Try it ->
All records, minus the pictures: write them out exactly.

Materials provided ->
--

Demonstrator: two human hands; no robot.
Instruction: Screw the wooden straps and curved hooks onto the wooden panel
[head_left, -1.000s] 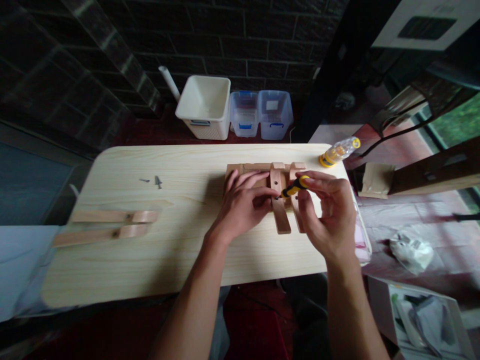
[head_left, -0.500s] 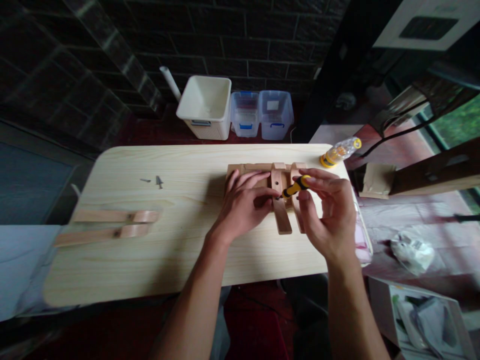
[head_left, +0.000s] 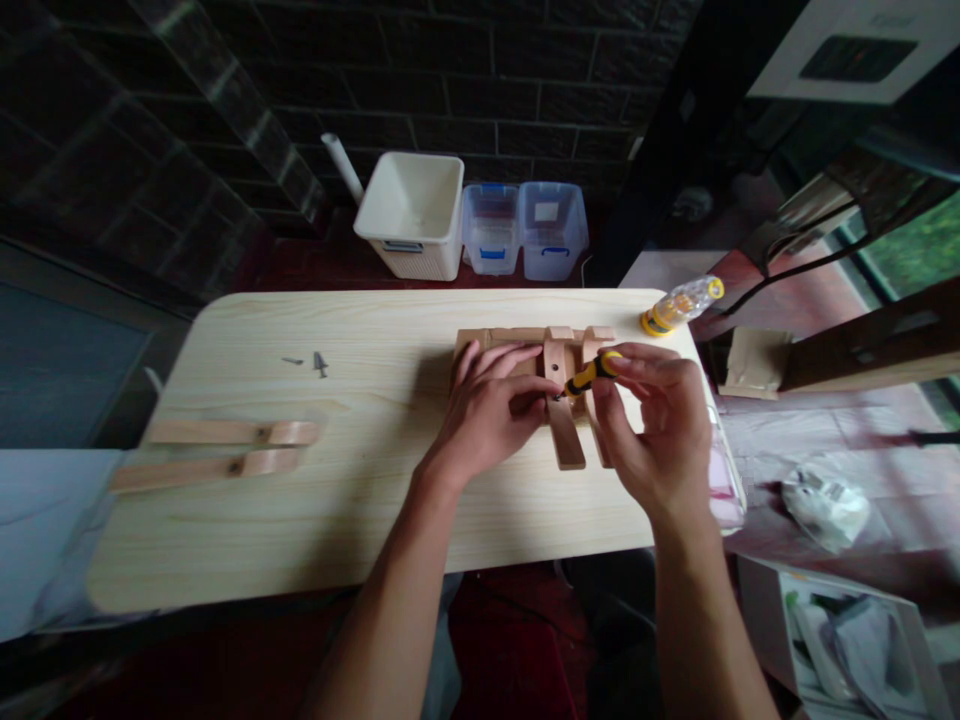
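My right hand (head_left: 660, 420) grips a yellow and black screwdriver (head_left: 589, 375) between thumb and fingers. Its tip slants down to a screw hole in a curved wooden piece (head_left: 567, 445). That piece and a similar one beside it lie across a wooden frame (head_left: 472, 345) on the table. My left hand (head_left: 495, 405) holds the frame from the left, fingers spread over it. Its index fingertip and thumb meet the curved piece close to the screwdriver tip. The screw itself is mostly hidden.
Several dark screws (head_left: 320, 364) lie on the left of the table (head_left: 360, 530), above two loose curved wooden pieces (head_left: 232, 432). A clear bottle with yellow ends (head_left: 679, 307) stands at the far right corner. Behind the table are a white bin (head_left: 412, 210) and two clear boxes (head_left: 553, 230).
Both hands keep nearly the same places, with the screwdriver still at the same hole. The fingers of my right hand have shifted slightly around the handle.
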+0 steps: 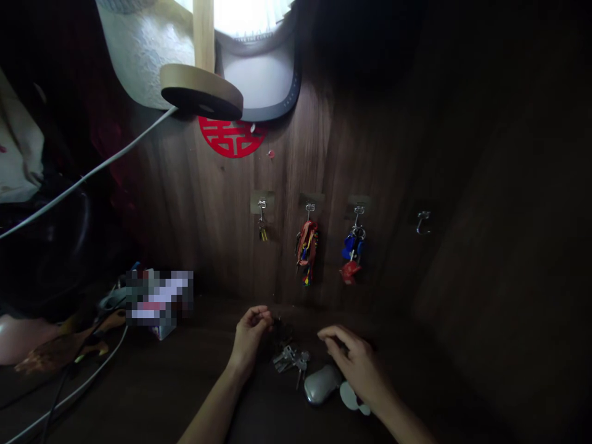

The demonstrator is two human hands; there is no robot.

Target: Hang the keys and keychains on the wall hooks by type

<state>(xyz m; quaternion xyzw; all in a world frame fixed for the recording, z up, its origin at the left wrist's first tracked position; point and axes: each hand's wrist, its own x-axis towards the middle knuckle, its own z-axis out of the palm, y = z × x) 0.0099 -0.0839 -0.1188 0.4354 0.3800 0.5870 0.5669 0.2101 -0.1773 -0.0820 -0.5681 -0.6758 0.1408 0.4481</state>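
Observation:
My left hand (pixel 252 333) has thumb and fingers pinched together just above the dark surface; what they hold, if anything, I cannot make out. Dark, hard-to-see items (pixel 283 333) lie right beside its fingertips. Close by, a bunch of silver keys (pixel 290 357) rests on the surface between my hands. My right hand (pixel 354 361) hovers to the right, fingers curved, thumb apart and nothing visible between them. Below it sit a shiny silver rounded object (pixel 321 385) and a white round piece (pixel 350 396), partly covered by that hand.
On the wooden back panel, hooks carry small keys (pixel 263 234), a colourful braided bundle (pixel 306 253) and a blue-and-red key bunch (pixel 354 250). A bare hook (pixel 423 223) is farther right. Caps (pixel 259 80) and a lamp (pixel 201 91) hang overhead. A blurred box (pixel 160 302) and cables stand left.

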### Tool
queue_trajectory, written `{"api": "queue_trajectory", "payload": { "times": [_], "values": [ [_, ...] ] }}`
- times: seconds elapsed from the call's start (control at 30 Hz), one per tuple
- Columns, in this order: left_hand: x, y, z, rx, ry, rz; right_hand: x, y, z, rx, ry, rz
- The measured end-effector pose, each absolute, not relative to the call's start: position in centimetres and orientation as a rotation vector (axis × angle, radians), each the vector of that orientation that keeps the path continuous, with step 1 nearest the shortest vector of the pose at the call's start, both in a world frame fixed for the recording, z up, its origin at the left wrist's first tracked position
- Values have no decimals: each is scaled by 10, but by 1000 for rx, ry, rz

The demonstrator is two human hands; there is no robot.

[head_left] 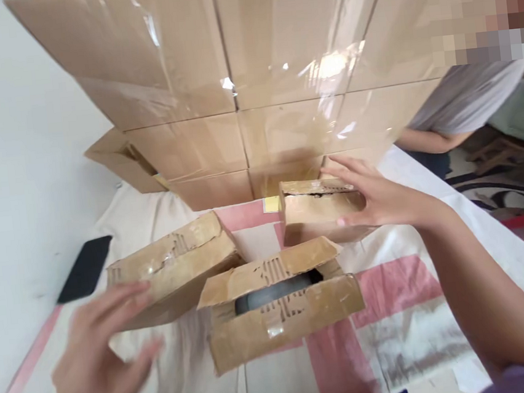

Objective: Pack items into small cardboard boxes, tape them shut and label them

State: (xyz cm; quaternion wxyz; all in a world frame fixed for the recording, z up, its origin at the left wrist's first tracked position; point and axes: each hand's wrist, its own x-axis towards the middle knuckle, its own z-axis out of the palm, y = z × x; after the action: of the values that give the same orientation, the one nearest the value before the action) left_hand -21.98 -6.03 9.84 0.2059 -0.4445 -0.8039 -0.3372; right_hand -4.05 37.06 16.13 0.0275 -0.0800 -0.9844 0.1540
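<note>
Three small brown cardboard boxes lie on the cloth in front of me. My right hand is on the right box, its thumb on the near face and its fingers reaching over the top to the far side. At the lower left, my left hand is slightly blurred, thumb and fingers apart, its fingertips in front of the left box; whether they touch it I cannot tell. Between them sits the middle box, its top flaps partly raised. A grey, rounded thing shows inside it.
A tall wall of taped cartons stands behind the boxes. An open carton and a black phone-like slab are at the left. A yellow slip lies by the cartons. Another person is at the right.
</note>
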Motion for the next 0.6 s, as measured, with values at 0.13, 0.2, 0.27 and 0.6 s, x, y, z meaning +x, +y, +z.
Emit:
{"api": "queue_trajectory", "payload": {
  "times": [0.13,0.2,0.27,0.6],
  "values": [
    [-169,-38,90,-1905,-2244,-574,7,403,134,-481,-3109,249],
    [-162,-21,89,-1930,-2206,-379,13,405,129,-442,-3080,218],
    [-164,-12,89,-1931,-2183,-351,18,406,129,-410,-3065,237],
    [-158,-10,96,-1905,-2230,-323,73,412,128,-546,-2944,203]
  ]
}}
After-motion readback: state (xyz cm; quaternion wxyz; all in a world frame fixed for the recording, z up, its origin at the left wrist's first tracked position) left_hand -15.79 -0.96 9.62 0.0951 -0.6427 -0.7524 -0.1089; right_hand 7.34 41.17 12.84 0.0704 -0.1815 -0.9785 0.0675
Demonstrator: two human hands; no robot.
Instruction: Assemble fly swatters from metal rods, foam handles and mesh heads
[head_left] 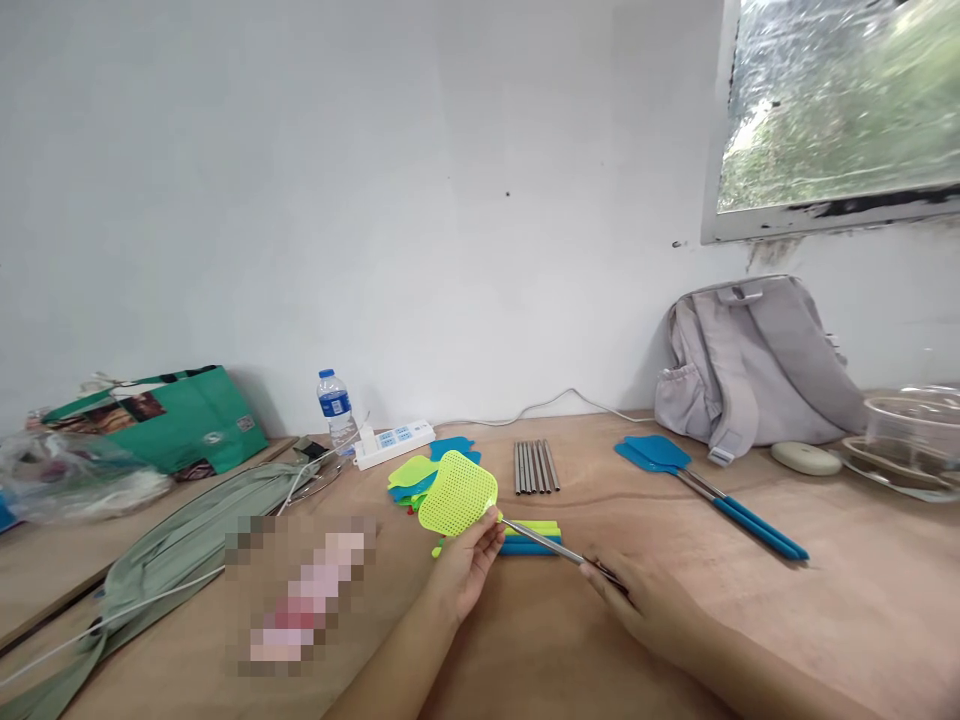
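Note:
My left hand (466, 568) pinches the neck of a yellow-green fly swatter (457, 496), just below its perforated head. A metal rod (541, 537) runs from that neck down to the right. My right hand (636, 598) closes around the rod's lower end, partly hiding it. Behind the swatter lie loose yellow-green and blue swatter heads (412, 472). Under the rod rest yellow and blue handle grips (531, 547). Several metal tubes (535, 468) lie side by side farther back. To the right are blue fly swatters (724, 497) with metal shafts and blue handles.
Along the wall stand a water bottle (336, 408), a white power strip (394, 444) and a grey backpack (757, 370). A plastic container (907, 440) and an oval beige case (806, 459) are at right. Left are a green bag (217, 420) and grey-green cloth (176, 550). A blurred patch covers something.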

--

Answer to this task ->
Demonstrator: two human hands; no robot.
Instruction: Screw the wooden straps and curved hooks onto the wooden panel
[head_left, -1.000s] 
[head_left, -0.500s] 
[head_left, +0.000s] 
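My right hand (head_left: 660, 420) grips a yellow and black screwdriver (head_left: 589, 375) between thumb and fingers. Its tip slants down to a screw hole in a curved wooden piece (head_left: 567, 445). That piece and a similar one beside it lie across a wooden frame (head_left: 472, 345) on the table. My left hand (head_left: 495, 405) holds the frame from the left, fingers spread over it. Its index fingertip and thumb meet the curved piece close to the screwdriver tip. The screw itself is mostly hidden.
Several dark screws (head_left: 320, 364) lie on the left of the table (head_left: 360, 530), above two loose curved wooden pieces (head_left: 232, 432). A clear bottle with yellow ends (head_left: 679, 307) stands at the far right corner. Behind the table are a white bin (head_left: 412, 210) and two clear boxes (head_left: 553, 230).
Both hands keep nearly the same places, with the screwdriver still at the same hole. The fingers of my right hand have shifted slightly around the handle.
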+0 steps: 

The demonstrator is two human hands; there is no robot.

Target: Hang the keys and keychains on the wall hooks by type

<state>(xyz m; quaternion xyzw; all in a world frame fixed for the recording, z up, its origin at the left wrist's first tracked position; point and axes: each hand's wrist, its own x-axis towards the middle knuckle, its own z-axis out of the palm, y = z × x) 0.0099 -0.0839 -0.1188 0.4354 0.3800 0.5870 0.5669 0.2101 -0.1773 -0.0820 -0.5681 -0.6758 0.1408 0.4481</state>
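Observation:
My left hand (pixel 252 333) has thumb and fingers pinched together just above the dark surface; what they hold, if anything, I cannot make out. Dark, hard-to-see items (pixel 283 333) lie right beside its fingertips. Close by, a bunch of silver keys (pixel 290 357) rests on the surface between my hands. My right hand (pixel 354 361) hovers to the right, fingers curved, thumb apart and nothing visible between them. Below it sit a shiny silver rounded object (pixel 321 385) and a white round piece (pixel 350 396), partly covered by that hand.
On the wooden back panel, hooks carry small keys (pixel 263 234), a colourful braided bundle (pixel 306 253) and a blue-and-red key bunch (pixel 354 250). A bare hook (pixel 423 223) is farther right. Caps (pixel 259 80) and a lamp (pixel 201 91) hang overhead. A blurred box (pixel 160 302) and cables stand left.
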
### Tool
queue_trajectory, written `{"api": "queue_trajectory", "payload": { "times": [_], "values": [ [_, ...] ] }}`
- times: seconds elapsed from the call's start (control at 30 Hz), one per tuple
- Columns, in this order: left_hand: x, y, z, rx, ry, rz; right_hand: x, y, z, rx, ry, rz
- The measured end-effector pose, each absolute, not relative to the call's start: position in centimetres and orientation as a rotation vector (axis × angle, radians), each the vector of that orientation that keeps the path continuous, with step 1 nearest the shortest vector of the pose at the call's start, both in a world frame fixed for the recording, z up, its origin at the left wrist's first tracked position
- Values have no decimals: each is scaled by 10, but by 1000 for rx, ry, rz

The demonstrator is two human hands; there is no robot.

[head_left] 

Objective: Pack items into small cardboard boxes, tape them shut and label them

State: (xyz cm; quaternion wxyz; all in a world frame fixed for the recording, z up, its origin at the left wrist's first tracked position; point and axes: each hand's wrist, its own x-axis towards the middle knuckle, its own z-axis out of the palm, y = z × x; after the action: of the values that give the same orientation, the one nearest the value before the action) left_hand -21.98 -6.03 9.84 0.2059 -0.4445 -0.8039 -0.3372; right_hand -4.05 37.06 16.13 0.0275 -0.0800 -0.9844 0.1540
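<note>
Three small brown cardboard boxes lie on the cloth in front of me. My right hand is on the right box, its thumb on the near face and its fingers reaching over the top to the far side. At the lower left, my left hand is slightly blurred, thumb and fingers apart, its fingertips in front of the left box; whether they touch it I cannot tell. Between them sits the middle box, its top flaps partly raised. A grey, rounded thing shows inside it.
A tall wall of taped cartons stands behind the boxes. An open carton and a black phone-like slab are at the left. A yellow slip lies by the cartons. Another person is at the right.
</note>
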Motion for the next 0.6 s, as measured, with values at 0.13, 0.2, 0.27 and 0.6 s, x, y, z meaning +x, +y, +z.
Emit:
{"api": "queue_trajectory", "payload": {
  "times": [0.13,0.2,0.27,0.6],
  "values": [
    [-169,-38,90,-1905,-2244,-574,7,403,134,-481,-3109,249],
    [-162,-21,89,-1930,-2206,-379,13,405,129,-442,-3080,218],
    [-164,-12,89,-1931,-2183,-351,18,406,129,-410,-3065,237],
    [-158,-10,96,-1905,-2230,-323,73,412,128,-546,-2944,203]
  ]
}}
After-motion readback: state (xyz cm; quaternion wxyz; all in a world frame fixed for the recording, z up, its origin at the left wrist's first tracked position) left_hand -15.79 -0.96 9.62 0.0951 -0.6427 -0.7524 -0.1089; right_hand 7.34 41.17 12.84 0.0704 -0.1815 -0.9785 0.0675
Demonstrator: two human hands; no robot.
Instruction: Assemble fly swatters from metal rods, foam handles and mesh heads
[head_left] 
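Note:
My left hand (466, 568) pinches the neck of a yellow-green fly swatter (457, 496), just below its perforated head. A metal rod (541, 537) runs from that neck down to the right. My right hand (636, 598) closes around the rod's lower end, partly hiding it. Behind the swatter lie loose yellow-green and blue swatter heads (412, 472). Under the rod rest yellow and blue handle grips (531, 547). Several metal tubes (535, 468) lie side by side farther back. To the right are blue fly swatters (724, 497) with metal shafts and blue handles.
Along the wall stand a water bottle (336, 408), a white power strip (394, 444) and a grey backpack (757, 370). A plastic container (907, 440) and an oval beige case (806, 459) are at right. Left are a green bag (217, 420) and grey-green cloth (176, 550). A blurred patch covers something.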

The output contains nothing more.